-- AIM OF THE TASK --
Each line below must be written out exactly as shown.

-- DATA --
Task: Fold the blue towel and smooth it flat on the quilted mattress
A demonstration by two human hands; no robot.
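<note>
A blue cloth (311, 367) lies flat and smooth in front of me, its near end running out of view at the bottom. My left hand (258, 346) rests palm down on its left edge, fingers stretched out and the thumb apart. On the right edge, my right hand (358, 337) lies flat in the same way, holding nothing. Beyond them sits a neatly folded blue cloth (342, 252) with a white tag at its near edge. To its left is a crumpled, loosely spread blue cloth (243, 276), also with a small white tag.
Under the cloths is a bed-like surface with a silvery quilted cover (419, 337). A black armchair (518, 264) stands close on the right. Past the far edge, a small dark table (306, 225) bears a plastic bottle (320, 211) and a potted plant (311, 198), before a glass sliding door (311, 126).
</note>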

-- RESPONSE BELOW --
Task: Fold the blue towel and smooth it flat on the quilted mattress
A demonstration by two human hands; no robot.
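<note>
A blue cloth (311, 367) lies flat and smooth in front of me, its near end running out of view at the bottom. My left hand (258, 346) rests palm down on its left edge, fingers stretched out and the thumb apart. On the right edge, my right hand (358, 337) lies flat in the same way, holding nothing. Beyond them sits a neatly folded blue cloth (342, 252) with a white tag at its near edge. To its left is a crumpled, loosely spread blue cloth (243, 276), also with a small white tag.
Under the cloths is a bed-like surface with a silvery quilted cover (419, 337). A black armchair (518, 264) stands close on the right. Past the far edge, a small dark table (306, 225) bears a plastic bottle (320, 211) and a potted plant (311, 198), before a glass sliding door (311, 126).
</note>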

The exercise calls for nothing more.